プロドラッグ(Prodrug)は、投与されると生体による代謝作用を受けて活性代謝物へと変化し、薬効を示す医薬品として定義されています。この技術により、バイオアベイラビリティの大幅な向上が期待できます。
参考)https://ja.wikipedia.org/wiki/%E3%83%97%E3%83%AD%E3%83%89%E3%83%A9%E3%83%83%E3%82%B0
代表的な成功例として、抗ウイルス薬アシクロビルのプロドラッグであるバラシクロビルが挙げられます。アシクロビル単体では経口生体利用率が約10~20%と低値でしたが、バラシクロビルでは約54%まで向上し、3~5倍の血中濃度到達を実現しています。
吸収改善の主なメカニズムは、脂溶性の増大による受動輸送の促進です。プロドラッグ化により管腔側から腸管組織内への取り込み過程が上昇し、同時に排出過程が受動輸送として機能することが薬物動態速度論的特徴となっています。
参考)http://cbi-society.org/cbi/journal/cbi_japr/issues/w1_12.pdf
プロドラッグは変換が行われる場所により、**タイプ1(細胞内変換)とタイプ2(細胞外変換)**に大別されます。さらに各タイプはサブタイプA・Bに細分化され、治療標的と変換場所の関係により分類されています。
タイプ1Aは治療目的の組織・細胞内で変換されるもので、ジドブジンやフルオロウラシルが該当します。タイプ1Bは肝臓・肺などの代謝組織で変換され、カプトプリルやシクロフォスファミドが代表例です。
タイプ2は細胞外での変換が特徴で、タイプ2Aは消化物中(スルファサラジン)、タイプ2Bは体循環中(フォスフェニトイン)での変換が行われます。この分類により、標的部位に応じた最適なプロドラッグ設計が可能となっています。
プロドラッグの重要な目的の一つは、副作用・毒性の軽減です。特にがん治療における化学療法薬では、プロドラッグ戦略により**標的への薬物選択性向上(ターゲティング)**が実現されています。
参考)https://answers.ten-navi.com/dictionary/cat07/2927/
低酸素状態のがん細胞を標的とするプロドラッグでは、還元活性化メカニズムを利用します。がん細胞内の多量の還元酵素を活用し、プロドラッグを細胞毒性型へ変換することで、健康な正常細胞への影響を著しく軽減できます。

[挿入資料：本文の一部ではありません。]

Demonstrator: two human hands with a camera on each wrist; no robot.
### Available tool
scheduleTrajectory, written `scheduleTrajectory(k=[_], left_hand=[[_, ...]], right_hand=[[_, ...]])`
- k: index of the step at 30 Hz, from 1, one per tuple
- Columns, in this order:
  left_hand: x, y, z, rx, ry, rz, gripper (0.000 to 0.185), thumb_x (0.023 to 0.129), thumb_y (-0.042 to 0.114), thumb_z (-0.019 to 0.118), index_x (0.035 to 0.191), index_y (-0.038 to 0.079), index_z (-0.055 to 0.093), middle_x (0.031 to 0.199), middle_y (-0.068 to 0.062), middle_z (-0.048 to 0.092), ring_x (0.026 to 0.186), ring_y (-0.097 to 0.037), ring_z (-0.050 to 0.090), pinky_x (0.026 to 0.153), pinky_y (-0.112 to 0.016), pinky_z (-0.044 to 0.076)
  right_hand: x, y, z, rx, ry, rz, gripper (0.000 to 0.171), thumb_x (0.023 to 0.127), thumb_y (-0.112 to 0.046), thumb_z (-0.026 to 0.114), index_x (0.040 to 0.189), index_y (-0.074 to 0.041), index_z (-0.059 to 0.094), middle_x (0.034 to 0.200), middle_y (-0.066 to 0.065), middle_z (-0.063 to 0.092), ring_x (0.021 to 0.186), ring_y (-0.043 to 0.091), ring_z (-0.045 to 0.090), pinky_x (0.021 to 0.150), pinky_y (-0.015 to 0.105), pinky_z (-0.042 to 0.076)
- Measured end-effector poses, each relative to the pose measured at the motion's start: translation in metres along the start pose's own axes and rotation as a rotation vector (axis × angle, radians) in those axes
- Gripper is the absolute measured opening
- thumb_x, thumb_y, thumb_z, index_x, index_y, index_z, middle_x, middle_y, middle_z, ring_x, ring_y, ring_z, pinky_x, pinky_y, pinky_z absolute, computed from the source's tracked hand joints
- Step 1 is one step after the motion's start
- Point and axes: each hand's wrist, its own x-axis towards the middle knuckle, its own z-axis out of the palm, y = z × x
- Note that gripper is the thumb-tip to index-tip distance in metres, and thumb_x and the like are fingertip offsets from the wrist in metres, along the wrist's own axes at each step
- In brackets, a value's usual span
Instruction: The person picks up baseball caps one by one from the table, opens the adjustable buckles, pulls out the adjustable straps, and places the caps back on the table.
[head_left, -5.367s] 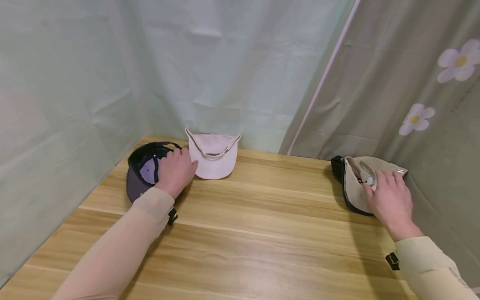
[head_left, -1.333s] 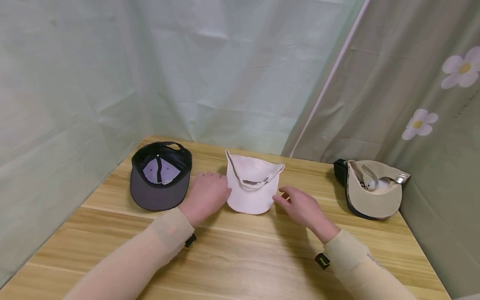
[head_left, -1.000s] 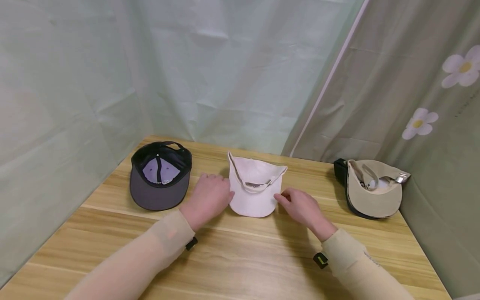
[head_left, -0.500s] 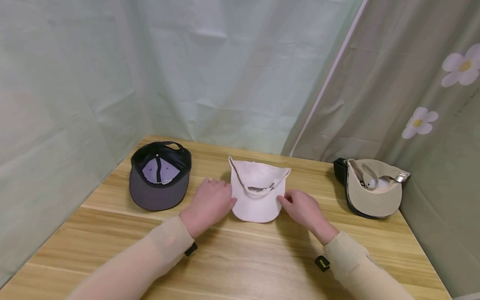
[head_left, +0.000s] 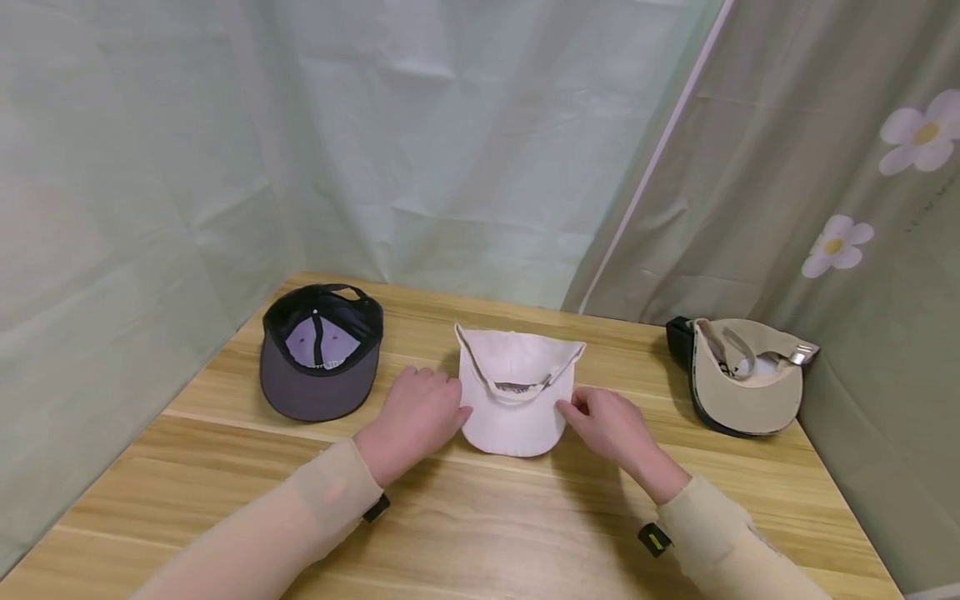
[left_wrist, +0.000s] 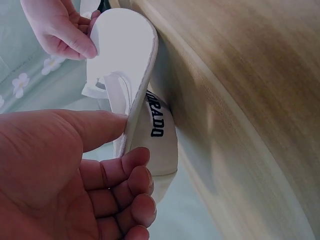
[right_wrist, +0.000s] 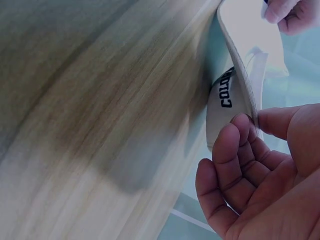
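Note:
A white baseball cap (head_left: 517, 425) lies crown-down at mid-table in the head view, its brim toward me and its back strap raised behind. My left hand (head_left: 420, 421) pinches the brim's left edge between thumb and fingers. On the opposite edge, my right hand (head_left: 611, 425) does the same. The left wrist view shows the left thumb on top of the brim (left_wrist: 125, 40) and curled fingers below it. Dark lettering on the crown (right_wrist: 225, 92) shows under the brim in the right wrist view, only partly readable.
Left of the white cap lies a dark cap (head_left: 318, 392) with a purple lining, also upturned. A beige cap (head_left: 750, 404) with a black part beside it sits at the table's right edge. Pale curtains (head_left: 450, 150) hang behind the wooden table (head_left: 480, 533).
Both hands have left the dark and beige caps for the white cap. It has come from the back beside the dark cap to mid-table, sliding slightly nearer me over the last second.

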Motion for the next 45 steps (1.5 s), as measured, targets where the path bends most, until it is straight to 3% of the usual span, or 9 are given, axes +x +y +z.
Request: scheduleTrajectory(k=[9, 19, 26, 31, 38, 45], left_hand=[[-0.004, 0.001, -0.001, 0.005, -0.036, 0.026, 0.040, 0.101, 0.044, 0.080, 0.080, 0.012, 0.073, 0.062, 0.000, 0.053, 0.058, -0.022, 0.056, 0.060, -0.042, 0.052], [-0.009, 0.005, -0.015, -0.050, 0.078, 0.090, 0.031, 0.099, 0.035, 0.085, 0.085, 0.011, 0.072, 0.070, -0.001, 0.061, 0.064, -0.024, 0.063, 0.062, -0.043, 0.053], [-0.013, 0.016, -0.021, -0.037, 0.147, 0.229, 0.031, 0.097, 0.037, 0.086, 0.103, 0.009, 0.075, 0.083, -0.003, 0.066, 0.076, -0.025, 0.066, 0.071, -0.042, 0.054], [-0.014, 0.025, -0.023, -0.043, 0.210, 0.285, 0.031, 0.096, 0.036, 0.087, 0.100, 0.009, 0.071, 0.087, -0.003, 0.065, 0.082, -0.025, 0.065, 0.074, -0.040, 0.052], [-0.008, 0.038, -0.021, -0.036, 0.185, 0.327, 0.031, 0.099, 0.040, 0.083, 0.104, 0.012, 0.073, 0.093, -0.002, 0.067, 0.086, -0.024, 0.064, 0.077, -0.038, 0.049], [-0.003, 0.049, -0.017, -0.030, 0.217, 0.351, 0.031, 0.098, 0.041, 0.085, 0.102, 0.013, 0.072, 0.092, 0.000, 0.066, 0.084, -0.023, 0.063, 0.077, -0.037, 0.049]], right_hand=[[-0.012, -0.002, -0.005, -0.009, -0.002, -0.023, 0.037, 0.109, -0.033, 0.068, 0.076, -0.018, 0.060, 0.063, -0.002, 0.049, 0.060, 0.017, 0.048, 0.061, 0.036, 0.038], [-0.025, -0.003, -0.011, -0.025, -0.005, -0.041, 0.036, 0.109, -0.031, 0.068, 0.076, -0.019, 0.060, 0.064, -0.004, 0.049, 0.060, 0.016, 0.047, 0.061, 0.036, 0.038], [-0.031, -0.002, -0.013, -0.033, -0.002, -0.055, 0.035, 0.107, -0.028, 0.070, 0.076, -0.020, 0.060, 0.064, -0.005, 0.049, 0.060, 0.014, 0.047, 0.059, 0.035, 0.038], [-0.035, -0.001, -0.014, -0.032, -0.003, -0.066, 0.037, 0.107, -0.028, 0.070, 0.074, -0.020, 0.057, 0.063, -0.006, 0.048, 0.059, 0.013, 0.046, 0.058, 0.034, 0.037], [-0.039, -0.001, -0.015, -0.043, -0.017, -0.068, 0.039, 0.107, -0.028, 0.070, 0.071, -0.021, 0.056, 0.061, -0.007, 0.046, 0.059, 0.012, 0.046, 0.059, 0.034, 0.037], [-0.043, 0.000, -0.016, -0.046, -0.030, -0.063, 0.038, 0.107, -0.028, 0.070, 0.072, -0.022, 0.057, 0.061, -0.007, 0.046, 0.059, 0.012, 0.046, 0.060, 0.034, 0.037]])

ターゲティング機能を持つプロドラッグは、がん細胞周辺の新生血管の特殊な構造を利用します。薬物に分子を付加して適切なサイズに調整することで、正常血管は通過できないが、がん細胞周囲の新生血管のみを通過できる特性を持たせています。
参考)https://www.kango-roo.com/learning/601/
プロドラッグの活性化には、様々な代謝酵素が関与しています。主要な代謝経路として、加水分解酵素による変換が最も一般的です。

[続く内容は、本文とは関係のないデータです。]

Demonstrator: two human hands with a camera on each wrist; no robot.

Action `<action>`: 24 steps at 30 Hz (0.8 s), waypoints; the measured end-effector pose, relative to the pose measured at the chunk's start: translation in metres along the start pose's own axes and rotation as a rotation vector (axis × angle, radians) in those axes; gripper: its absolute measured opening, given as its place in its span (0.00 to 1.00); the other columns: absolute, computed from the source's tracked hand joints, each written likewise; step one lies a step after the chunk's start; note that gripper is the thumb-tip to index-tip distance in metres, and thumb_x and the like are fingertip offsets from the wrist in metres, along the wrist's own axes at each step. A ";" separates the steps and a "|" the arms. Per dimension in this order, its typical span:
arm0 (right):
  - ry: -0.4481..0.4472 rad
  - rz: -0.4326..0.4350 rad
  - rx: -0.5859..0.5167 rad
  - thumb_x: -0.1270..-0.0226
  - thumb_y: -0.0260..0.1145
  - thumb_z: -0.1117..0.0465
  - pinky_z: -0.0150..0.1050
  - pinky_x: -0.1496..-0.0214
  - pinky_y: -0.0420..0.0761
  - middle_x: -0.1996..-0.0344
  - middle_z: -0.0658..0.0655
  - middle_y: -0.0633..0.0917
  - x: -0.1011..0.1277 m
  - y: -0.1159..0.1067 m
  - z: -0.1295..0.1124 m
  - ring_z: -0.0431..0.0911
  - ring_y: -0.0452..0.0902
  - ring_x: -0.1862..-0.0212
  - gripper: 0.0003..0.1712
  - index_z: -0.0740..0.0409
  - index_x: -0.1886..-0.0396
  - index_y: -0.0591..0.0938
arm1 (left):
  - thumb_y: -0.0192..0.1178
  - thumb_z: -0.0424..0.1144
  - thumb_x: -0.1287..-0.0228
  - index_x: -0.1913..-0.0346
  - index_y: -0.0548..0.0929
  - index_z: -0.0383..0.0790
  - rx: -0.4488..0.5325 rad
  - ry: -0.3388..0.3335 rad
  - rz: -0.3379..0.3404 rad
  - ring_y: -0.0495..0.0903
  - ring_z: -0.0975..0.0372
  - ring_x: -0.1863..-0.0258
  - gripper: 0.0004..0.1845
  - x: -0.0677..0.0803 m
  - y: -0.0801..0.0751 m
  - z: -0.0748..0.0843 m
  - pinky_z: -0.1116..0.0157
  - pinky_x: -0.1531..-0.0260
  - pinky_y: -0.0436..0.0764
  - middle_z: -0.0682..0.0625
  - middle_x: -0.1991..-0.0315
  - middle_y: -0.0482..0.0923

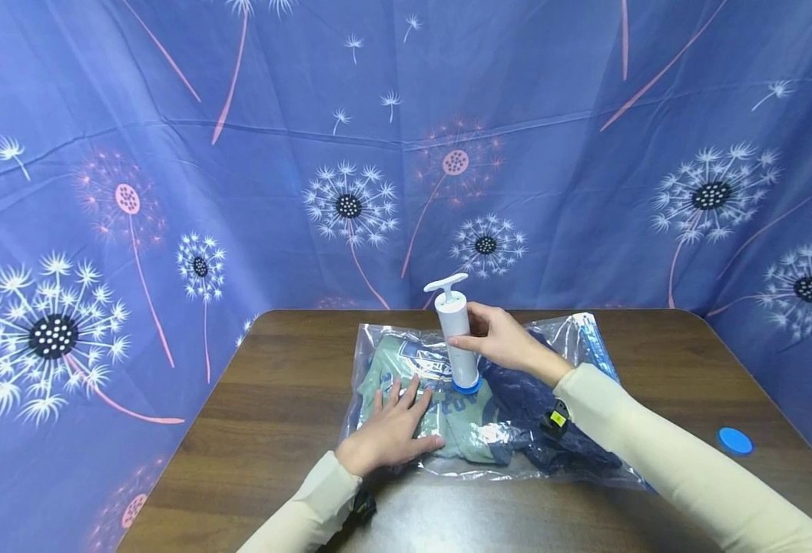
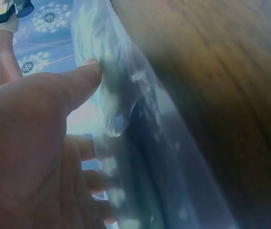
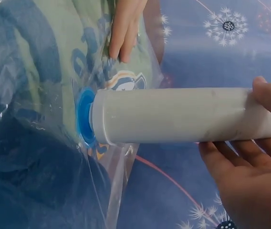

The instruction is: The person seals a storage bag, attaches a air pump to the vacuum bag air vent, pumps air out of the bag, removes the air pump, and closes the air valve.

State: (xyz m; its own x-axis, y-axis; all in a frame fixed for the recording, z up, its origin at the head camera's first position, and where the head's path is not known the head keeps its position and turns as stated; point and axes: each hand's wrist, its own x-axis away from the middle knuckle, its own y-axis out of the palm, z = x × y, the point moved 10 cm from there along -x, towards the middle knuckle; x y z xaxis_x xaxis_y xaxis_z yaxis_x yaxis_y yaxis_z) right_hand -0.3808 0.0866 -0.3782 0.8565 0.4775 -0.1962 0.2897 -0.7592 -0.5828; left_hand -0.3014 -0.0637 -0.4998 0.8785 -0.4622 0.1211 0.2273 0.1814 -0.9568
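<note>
Clothes are sealed in the bag [image 1: 516, 453]; right hand [image 1: 498, 338] grasps the pump [image 1: 457, 334] seated on its valve [image 1: 466, 386]; left hand [image 1: 392, 434] presses flat beside it; pumping looks barely begun.

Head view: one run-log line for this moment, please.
left hand: flat on vacuum bag | right hand: holds pump upright on blue valve | blue cap: on table, apart

Bright, even light; glare glints on the plastic bag [image 1: 502, 438]; left-wrist view badly blurred; head view's edges bow.
</note>
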 end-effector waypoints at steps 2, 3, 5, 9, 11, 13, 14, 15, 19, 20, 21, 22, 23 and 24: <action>-0.001 -0.029 -0.007 0.27 0.69 0.54 0.55 0.44 0.85 0.42 0.65 0.84 -0.001 0.003 0.001 0.58 0.84 0.43 0.32 0.60 0.29 0.72 | 0.54 0.70 0.30 0.18 0.57 0.46 -0.016 0.016 -0.007 0.43 0.36 0.19 0.48 0.000 -0.001 0.000 0.30 0.25 0.47 0.41 0.16 0.43; 0.000 -0.047 -0.011 0.26 0.68 0.55 0.56 0.42 0.84 0.40 0.65 0.83 -0.002 0.005 0.001 0.59 0.83 0.41 0.33 0.60 0.27 0.70 | 0.54 0.70 0.30 0.18 0.57 0.47 -0.022 0.022 -0.014 0.43 0.37 0.19 0.47 0.001 -0.002 0.000 0.31 0.25 0.48 0.41 0.16 0.43; -0.008 -0.077 -0.018 0.24 0.66 0.58 0.57 0.39 0.83 0.37 0.68 0.81 -0.003 0.008 0.000 0.61 0.81 0.38 0.34 0.62 0.24 0.67 | 0.53 0.69 0.29 0.18 0.58 0.48 -0.044 0.033 -0.026 0.43 0.38 0.18 0.45 0.001 -0.003 0.000 0.32 0.25 0.49 0.41 0.16 0.44; -0.019 -0.121 -0.010 0.22 0.62 0.60 0.59 0.37 0.81 0.33 0.71 0.77 -0.003 0.013 -0.004 0.64 0.77 0.34 0.35 0.64 0.21 0.62 | 0.51 0.69 0.28 0.18 0.59 0.50 -0.131 0.060 -0.043 0.48 0.41 0.18 0.43 0.004 -0.005 0.001 0.34 0.24 0.52 0.43 0.16 0.47; -0.021 -0.121 0.001 0.21 0.61 0.61 0.59 0.37 0.81 0.34 0.71 0.77 -0.004 0.014 -0.005 0.64 0.78 0.35 0.34 0.65 0.22 0.62 | 0.51 0.69 0.28 0.19 0.60 0.50 -0.183 0.096 -0.023 0.52 0.41 0.19 0.43 0.004 -0.008 0.003 0.34 0.25 0.56 0.42 0.17 0.50; -0.014 -0.113 0.013 0.21 0.62 0.60 0.59 0.38 0.81 0.34 0.70 0.78 -0.005 0.014 -0.005 0.64 0.78 0.35 0.34 0.64 0.22 0.62 | 0.53 0.69 0.28 0.20 0.63 0.49 -0.230 0.151 0.016 0.58 0.42 0.21 0.42 0.005 -0.012 0.006 0.36 0.27 0.62 0.42 0.18 0.55; -0.010 -0.106 0.018 0.22 0.62 0.59 0.59 0.38 0.81 0.35 0.69 0.78 -0.005 0.014 -0.005 0.63 0.79 0.36 0.34 0.64 0.22 0.63 | 0.55 0.68 0.29 0.21 0.65 0.49 -0.248 0.184 0.044 0.61 0.42 0.22 0.41 0.006 -0.015 0.009 0.37 0.28 0.65 0.42 0.19 0.58; -0.006 -0.097 0.022 0.22 0.63 0.59 0.59 0.39 0.82 0.36 0.69 0.79 -0.005 0.014 -0.005 0.63 0.79 0.37 0.34 0.64 0.23 0.64 | 0.56 0.66 0.29 0.22 0.68 0.47 -0.265 0.222 0.078 0.64 0.43 0.24 0.40 0.006 -0.017 0.011 0.39 0.29 0.68 0.41 0.21 0.62; 0.016 -0.052 0.037 0.27 0.69 0.55 0.57 0.42 0.84 0.41 0.65 0.82 -0.004 0.011 -0.002 0.59 0.82 0.41 0.33 0.60 0.28 0.70 | 0.63 0.60 0.30 0.28 0.76 0.45 -0.302 0.341 0.204 0.75 0.47 0.30 0.34 0.009 -0.027 0.021 0.49 0.32 0.76 0.42 0.28 0.74; 0.017 -0.038 0.043 0.28 0.71 0.54 0.56 0.44 0.84 0.43 0.64 0.83 -0.004 0.010 -0.002 0.58 0.83 0.42 0.32 0.60 0.30 0.72 | 0.64 0.58 0.30 0.29 0.77 0.44 -0.305 0.359 0.224 0.76 0.48 0.31 0.33 0.010 -0.028 0.022 0.51 0.33 0.77 0.43 0.30 0.75; 0.020 -0.025 0.048 0.30 0.72 0.53 0.55 0.45 0.85 0.44 0.63 0.84 -0.004 0.009 -0.001 0.57 0.83 0.43 0.32 0.59 0.32 0.73 | 0.64 0.58 0.30 0.30 0.78 0.44 -0.309 0.370 0.238 0.77 0.50 0.32 0.32 0.010 -0.029 0.023 0.53 0.33 0.77 0.43 0.31 0.77; 0.025 -0.012 0.054 0.31 0.73 0.52 0.55 0.46 0.86 0.46 0.62 0.84 -0.003 0.008 -0.001 0.56 0.84 0.45 0.31 0.58 0.35 0.74 | 0.65 0.58 0.31 0.31 0.79 0.44 -0.314 0.376 0.248 0.78 0.51 0.33 0.31 0.009 -0.029 0.023 0.54 0.33 0.78 0.44 0.32 0.78; 0.031 0.002 0.062 0.33 0.75 0.51 0.53 0.48 0.86 0.47 0.61 0.84 -0.003 0.007 0.000 0.55 0.85 0.46 0.31 0.57 0.37 0.74 | 0.65 0.58 0.31 0.31 0.79 0.45 -0.317 0.376 0.251 0.79 0.52 0.34 0.31 0.009 -0.030 0.024 0.55 0.34 0.78 0.45 0.33 0.78; 0.034 0.014 0.071 0.34 0.76 0.50 0.52 0.49 0.87 0.49 0.61 0.85 -0.003 0.006 0.001 0.54 0.85 0.48 0.31 0.57 0.38 0.74 | 0.65 0.58 0.31 0.31 0.79 0.45 -0.322 0.375 0.250 0.79 0.53 0.34 0.31 0.008 -0.029 0.024 0.55 0.34 0.78 0.45 0.33 0.79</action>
State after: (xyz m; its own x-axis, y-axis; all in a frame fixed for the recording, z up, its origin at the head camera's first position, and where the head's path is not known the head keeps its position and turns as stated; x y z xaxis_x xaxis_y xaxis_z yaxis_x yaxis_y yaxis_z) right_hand -0.3820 0.0810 -0.3821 0.8744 0.4513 -0.1785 0.2479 -0.7316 -0.6351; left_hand -0.2906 -0.0518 -0.4646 0.6656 -0.7276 -0.1660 -0.1607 0.0775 -0.9840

加水分解によるプロドラッグ例として、オセルタミビル(タミフル)→オセルタミビルカルボキシレート、エナラプリル→エナラプリラート、バラシクロビル→アシクロビルなどがあります。これらはエステル加水分解酵素により活性代謝物に変換されます。
P450酵素による代謝では、コデイン→モルヒネ(CYP2D6による脱メチル化)、リスペリドン→パリペリドン(CYP2D6による水酸化)などが知られています。DOPA脱炭酸酵素による変換例としては、レボドパ→ドパミンの経路が代表的です。

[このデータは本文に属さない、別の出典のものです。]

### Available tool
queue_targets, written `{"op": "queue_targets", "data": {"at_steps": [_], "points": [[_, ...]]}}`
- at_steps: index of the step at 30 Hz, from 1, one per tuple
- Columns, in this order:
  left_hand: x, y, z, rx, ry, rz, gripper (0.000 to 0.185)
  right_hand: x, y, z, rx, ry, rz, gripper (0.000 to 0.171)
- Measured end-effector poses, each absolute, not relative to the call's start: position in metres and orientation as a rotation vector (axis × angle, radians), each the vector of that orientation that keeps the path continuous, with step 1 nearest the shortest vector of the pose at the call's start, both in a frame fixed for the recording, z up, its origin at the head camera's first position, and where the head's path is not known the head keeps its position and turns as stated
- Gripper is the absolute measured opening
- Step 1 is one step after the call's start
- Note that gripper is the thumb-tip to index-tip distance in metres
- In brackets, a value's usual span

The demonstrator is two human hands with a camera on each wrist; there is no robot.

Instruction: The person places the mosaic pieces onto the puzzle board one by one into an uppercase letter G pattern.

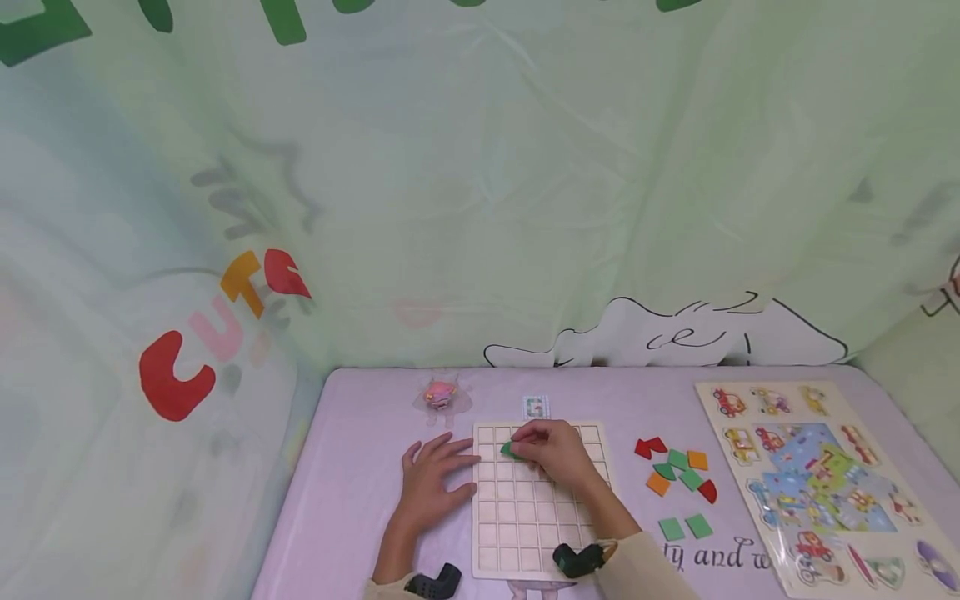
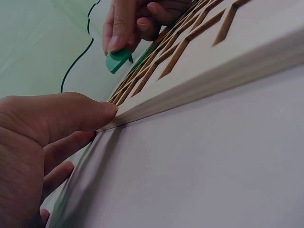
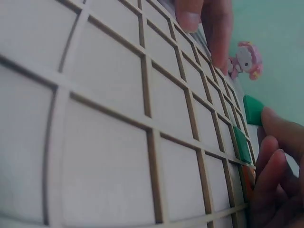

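- Right hand (image 1: pixel 557 454): thumb and fingers pinch a green piece (image 1: pixel 507 451) over the grid board (image 1: pixel 507 536), towards its 11 o'clock.
- Left hand (image 1: pixel 435 485): fingers loosely spread, gripping nothing, thumb touching the board's 9 o'clock edge.
- Loose red, green and orange pieces (image 1: pixel 690 479): off the board's 3 o'clock side.
- Picture puzzle (image 1: pixel 757 508): farther out at 3.

A small green flat piece (image 1: pixel 507 450) is being pinched by the right hand (image 1: pixel 557 454) over a pale gridded rectangular board (image 1: pixel 480 517), whose left edge is being touched by the spread-fingered left hand (image 1: pixel 435 483). Loose red, orange and green flat pieces (image 1: pixel 690 479) are being borne by the lilac-covered desk (image 1: pixel 360 417), between that board and a large, colourfully illustrated puzzle board (image 1: pixel 806 467).
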State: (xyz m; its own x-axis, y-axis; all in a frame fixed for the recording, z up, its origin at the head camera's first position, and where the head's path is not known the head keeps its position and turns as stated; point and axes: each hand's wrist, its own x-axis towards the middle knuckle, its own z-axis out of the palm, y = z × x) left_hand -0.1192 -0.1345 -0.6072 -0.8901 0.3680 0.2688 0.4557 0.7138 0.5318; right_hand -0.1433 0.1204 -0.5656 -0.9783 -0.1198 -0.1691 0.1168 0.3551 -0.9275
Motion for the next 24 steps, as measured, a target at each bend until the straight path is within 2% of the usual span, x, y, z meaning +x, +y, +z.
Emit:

現代のプロドラッグ設計では、従来の物理化学的パラメーター改良に加えて、膜輸送体(トランスポーター)を活用した分子・細胞レベルでの標的化が重要視されています。
参考)http://www.mdpi.com/1420-3049/19/10/16489/pdf
トランスポーター介在型プロドラッグは、特定の輸送体を認識するよう設計され、腸管透過性の向上と特異的酵素による活性化を両立させています。この approach により、キャリア介在輸送による腸管透過性増強が実現されています。
溶質キャリア(SLC)タンパク質ファミリーは400以上のメンバーを持つ最大の膜輸送体群であり、プロドラッグの標的送達において重要な役割を果たしています。トランスポーター基質をナノ粒子に化学結合させる技術も、標的化と薬物送達改善の新しい手法として注目されています。
参考)https://pmc.ncbi.nlm.nih.gov/articles/PMC9919865/
プロドラッグ戦略と膜輸送体の組み合わせにより、生体利用率とターゲティング効果の同時向上が可能となり、次世代の薬物送達システムとしての発展が期待されています。